I've seen lots of skepticism about the latency of my Go FPV app, which allows folks to use their phone, instead of goggles, to fly FPV.

Setup

I setup a little test to figure out the latency of the app vs a normal tv monitor.

I recorded a video of me taking a picture with a flash at 848x480 240fps, or 4.16ms per frame, with the phone display in the background so I could compare the timing between phone and recording.

Externally Recorded Results

The general methodology here is to record a high FPV video of both the monitor and something in real life (me snapping my fingers) and compare the number of frames the monitor lags behind real life in the recorded video.

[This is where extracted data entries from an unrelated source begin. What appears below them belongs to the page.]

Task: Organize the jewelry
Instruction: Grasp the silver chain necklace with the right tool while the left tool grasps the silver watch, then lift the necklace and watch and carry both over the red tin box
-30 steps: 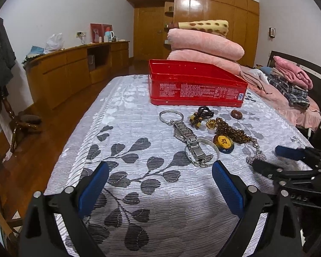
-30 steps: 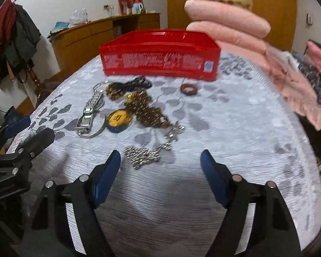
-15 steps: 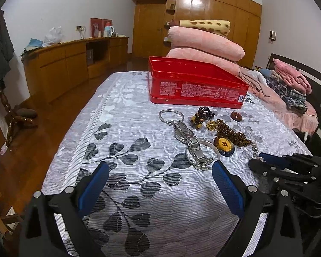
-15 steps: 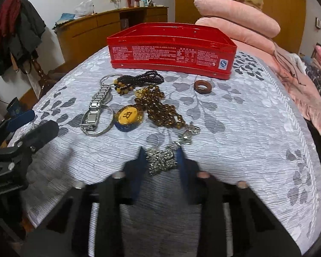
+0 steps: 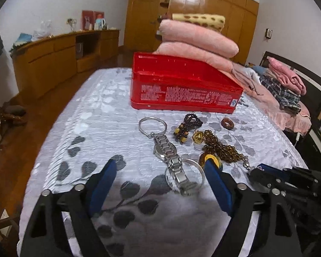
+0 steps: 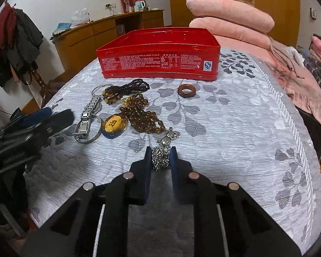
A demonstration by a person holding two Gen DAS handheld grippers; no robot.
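Observation:
Jewelry lies on a grey leaf-patterned bedspread (image 6: 235, 128) in front of an open red tin (image 5: 182, 85). My right gripper (image 6: 160, 152) is closing, its blue pads pressing a sparkly silver chain (image 6: 160, 160). My left gripper (image 5: 160, 167) is closing too, still wide. A steel watch (image 5: 171, 160) and a silver bangle (image 5: 185, 175) lie between and just ahead of its fingers, untouched. Further on are a second bangle (image 5: 153, 125), a dark bead bracelet (image 5: 187, 125), an amber bead necklace (image 6: 141, 117), a yellow pendant (image 6: 114, 125) and a brown ring (image 6: 186, 90).
Folded pink blankets (image 5: 199, 40) are stacked behind the tin, with more clothes (image 5: 284, 85) on the right. A wooden cabinet (image 5: 53, 64) runs along the left wall. A coat stand (image 6: 17, 42) with dark clothes is left of the bed.
The right gripper went from wide open to shut on the silver chain. The left gripper moved forward toward the watch and its jaws narrowed a little.

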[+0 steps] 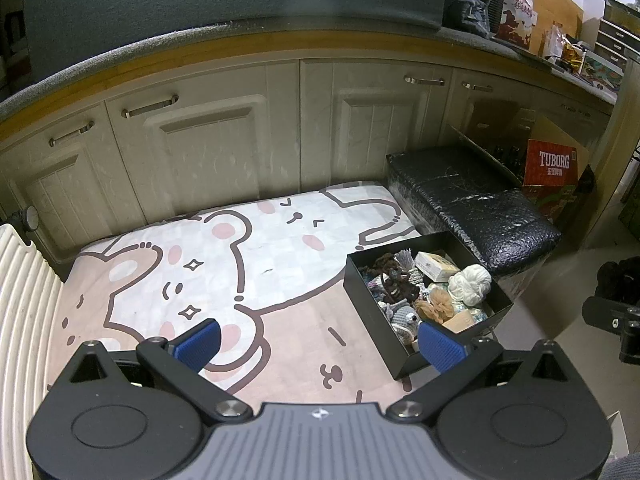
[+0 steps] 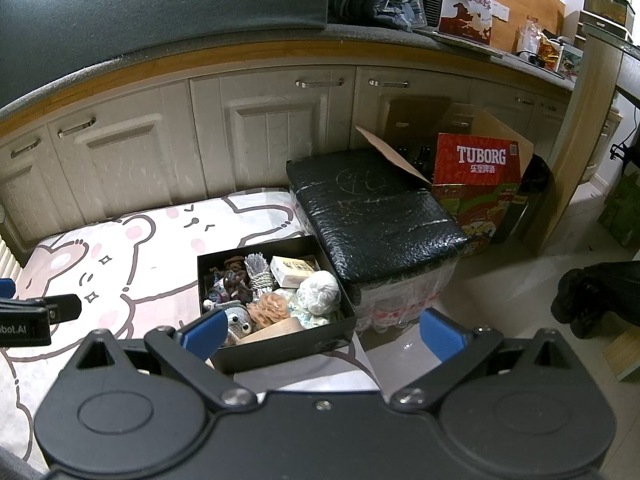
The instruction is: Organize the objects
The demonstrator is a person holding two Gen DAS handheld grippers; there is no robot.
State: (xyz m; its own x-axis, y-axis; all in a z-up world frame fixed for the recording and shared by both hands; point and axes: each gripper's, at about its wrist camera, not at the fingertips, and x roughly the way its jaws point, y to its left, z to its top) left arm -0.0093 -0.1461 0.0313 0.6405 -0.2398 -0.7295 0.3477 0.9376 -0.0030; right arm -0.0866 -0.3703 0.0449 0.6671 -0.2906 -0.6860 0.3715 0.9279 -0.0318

  • V1, without optimizations -- currently available here via this community group

    • The TV monitor has a 25 frame latecy recorded at 240 fps this means a latency of 104ms.

    • A Nexus 5 running Go FPV is 18 frames or 74ms behind that, for a total of 43 frames of latency at 240 fps which means a ~178ms delay, in the best case. However, a very small FIFO buffer is causing lots of frames to be dropped when device performance limits are hit.

  • V2, with optimizations

    • The TV monitor was not used in testing.

    • A Nexus 5 running Go FPV is 30 frames slower than real life -- which means a total of ~125ms delay in the best case, however the FIFO buffer is still causing issues.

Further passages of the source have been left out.